**WORK ORDER**
Can you quote, word for word, every line from the first line of the records below through the line containing "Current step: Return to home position", and nothing else?

═══ PROVIDED RECORDS ═══

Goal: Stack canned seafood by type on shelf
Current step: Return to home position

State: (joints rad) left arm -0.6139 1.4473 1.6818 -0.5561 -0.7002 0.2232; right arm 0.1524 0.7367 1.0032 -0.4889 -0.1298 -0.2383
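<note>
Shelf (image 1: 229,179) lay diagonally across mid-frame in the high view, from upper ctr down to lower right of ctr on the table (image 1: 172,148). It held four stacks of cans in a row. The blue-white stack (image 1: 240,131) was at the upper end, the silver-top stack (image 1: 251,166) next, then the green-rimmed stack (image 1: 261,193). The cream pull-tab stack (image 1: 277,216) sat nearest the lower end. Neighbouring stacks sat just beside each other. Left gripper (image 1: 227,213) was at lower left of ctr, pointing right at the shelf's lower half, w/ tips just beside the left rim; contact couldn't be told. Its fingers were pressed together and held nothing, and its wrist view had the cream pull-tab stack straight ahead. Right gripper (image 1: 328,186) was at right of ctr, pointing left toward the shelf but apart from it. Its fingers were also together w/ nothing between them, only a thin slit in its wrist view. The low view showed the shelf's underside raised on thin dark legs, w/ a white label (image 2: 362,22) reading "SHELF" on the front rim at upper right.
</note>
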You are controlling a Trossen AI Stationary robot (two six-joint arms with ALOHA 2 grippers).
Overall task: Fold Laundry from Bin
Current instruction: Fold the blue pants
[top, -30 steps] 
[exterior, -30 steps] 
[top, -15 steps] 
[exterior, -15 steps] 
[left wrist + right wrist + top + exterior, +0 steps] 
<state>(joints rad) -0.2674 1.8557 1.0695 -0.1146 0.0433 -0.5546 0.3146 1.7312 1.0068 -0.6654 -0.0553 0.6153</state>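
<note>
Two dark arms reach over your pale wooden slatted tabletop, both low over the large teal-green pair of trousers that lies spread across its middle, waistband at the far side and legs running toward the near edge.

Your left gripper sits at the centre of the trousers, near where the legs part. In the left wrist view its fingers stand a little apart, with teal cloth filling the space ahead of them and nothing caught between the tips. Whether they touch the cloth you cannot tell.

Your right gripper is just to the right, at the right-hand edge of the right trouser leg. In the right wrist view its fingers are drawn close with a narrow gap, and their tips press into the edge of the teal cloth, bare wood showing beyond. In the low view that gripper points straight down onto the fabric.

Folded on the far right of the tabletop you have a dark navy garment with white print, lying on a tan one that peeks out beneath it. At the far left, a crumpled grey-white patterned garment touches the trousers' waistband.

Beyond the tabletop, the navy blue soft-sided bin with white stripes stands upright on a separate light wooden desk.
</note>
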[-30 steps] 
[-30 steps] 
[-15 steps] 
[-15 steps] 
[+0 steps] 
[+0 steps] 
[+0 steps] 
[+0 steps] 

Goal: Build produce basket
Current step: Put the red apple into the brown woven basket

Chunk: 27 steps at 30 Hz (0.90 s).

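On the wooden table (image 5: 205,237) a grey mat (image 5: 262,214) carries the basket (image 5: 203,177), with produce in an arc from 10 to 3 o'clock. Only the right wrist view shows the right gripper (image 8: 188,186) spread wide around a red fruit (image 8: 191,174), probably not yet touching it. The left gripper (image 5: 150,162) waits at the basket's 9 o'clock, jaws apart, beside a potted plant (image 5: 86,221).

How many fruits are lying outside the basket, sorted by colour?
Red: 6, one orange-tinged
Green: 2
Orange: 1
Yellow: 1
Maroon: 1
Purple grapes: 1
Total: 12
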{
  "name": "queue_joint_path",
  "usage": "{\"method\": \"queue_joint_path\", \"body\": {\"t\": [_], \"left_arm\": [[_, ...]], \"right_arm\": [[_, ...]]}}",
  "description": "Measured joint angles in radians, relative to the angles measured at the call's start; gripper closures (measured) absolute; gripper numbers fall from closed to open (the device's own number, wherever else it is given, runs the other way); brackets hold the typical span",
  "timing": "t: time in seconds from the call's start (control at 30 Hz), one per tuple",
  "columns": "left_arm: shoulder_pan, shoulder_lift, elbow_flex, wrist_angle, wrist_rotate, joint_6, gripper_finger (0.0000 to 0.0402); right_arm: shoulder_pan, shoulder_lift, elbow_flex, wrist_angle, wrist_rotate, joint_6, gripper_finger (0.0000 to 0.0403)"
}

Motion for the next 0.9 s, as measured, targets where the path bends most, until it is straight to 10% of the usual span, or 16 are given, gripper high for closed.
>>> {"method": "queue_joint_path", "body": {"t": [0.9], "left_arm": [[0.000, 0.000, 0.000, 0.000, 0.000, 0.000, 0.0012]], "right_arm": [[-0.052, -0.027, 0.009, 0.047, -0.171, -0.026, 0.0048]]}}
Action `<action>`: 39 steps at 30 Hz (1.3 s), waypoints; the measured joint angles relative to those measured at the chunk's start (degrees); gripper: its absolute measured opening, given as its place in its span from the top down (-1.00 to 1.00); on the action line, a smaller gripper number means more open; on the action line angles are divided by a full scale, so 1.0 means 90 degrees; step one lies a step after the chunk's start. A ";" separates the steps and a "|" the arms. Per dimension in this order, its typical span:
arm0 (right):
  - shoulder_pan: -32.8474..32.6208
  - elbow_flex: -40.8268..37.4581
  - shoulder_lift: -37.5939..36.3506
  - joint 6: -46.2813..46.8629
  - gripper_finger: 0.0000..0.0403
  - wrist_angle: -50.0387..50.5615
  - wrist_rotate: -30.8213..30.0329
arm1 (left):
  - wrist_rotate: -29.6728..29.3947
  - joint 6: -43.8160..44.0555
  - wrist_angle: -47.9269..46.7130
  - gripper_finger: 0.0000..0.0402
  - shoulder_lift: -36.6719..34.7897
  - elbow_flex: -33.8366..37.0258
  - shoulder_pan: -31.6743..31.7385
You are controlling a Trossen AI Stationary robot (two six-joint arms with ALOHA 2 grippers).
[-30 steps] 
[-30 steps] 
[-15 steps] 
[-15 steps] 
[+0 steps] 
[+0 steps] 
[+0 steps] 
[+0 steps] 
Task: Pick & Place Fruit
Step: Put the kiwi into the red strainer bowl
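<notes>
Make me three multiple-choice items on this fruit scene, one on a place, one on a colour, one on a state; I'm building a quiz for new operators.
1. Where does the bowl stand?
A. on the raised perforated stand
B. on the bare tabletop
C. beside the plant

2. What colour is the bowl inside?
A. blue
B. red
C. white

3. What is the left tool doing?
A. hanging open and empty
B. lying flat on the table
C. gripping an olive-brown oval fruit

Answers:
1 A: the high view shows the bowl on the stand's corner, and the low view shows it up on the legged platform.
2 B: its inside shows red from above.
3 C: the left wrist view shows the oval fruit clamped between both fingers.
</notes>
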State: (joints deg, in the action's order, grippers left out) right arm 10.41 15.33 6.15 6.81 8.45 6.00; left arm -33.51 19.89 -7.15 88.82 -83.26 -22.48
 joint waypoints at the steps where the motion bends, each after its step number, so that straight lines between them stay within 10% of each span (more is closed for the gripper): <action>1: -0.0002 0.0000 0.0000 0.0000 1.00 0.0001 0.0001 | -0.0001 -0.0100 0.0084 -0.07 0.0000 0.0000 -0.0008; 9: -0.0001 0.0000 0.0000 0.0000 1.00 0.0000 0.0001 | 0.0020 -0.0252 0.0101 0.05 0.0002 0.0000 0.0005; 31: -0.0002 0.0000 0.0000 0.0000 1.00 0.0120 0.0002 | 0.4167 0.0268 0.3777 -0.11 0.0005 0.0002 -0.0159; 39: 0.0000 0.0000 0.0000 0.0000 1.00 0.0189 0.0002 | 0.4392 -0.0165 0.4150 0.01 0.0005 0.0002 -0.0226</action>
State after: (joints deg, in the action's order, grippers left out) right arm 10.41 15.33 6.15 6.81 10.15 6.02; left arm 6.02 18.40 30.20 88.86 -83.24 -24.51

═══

**RESPONSE BOX**
Goal: Stack canned seafood by type on shelf
Current step: Return to home position

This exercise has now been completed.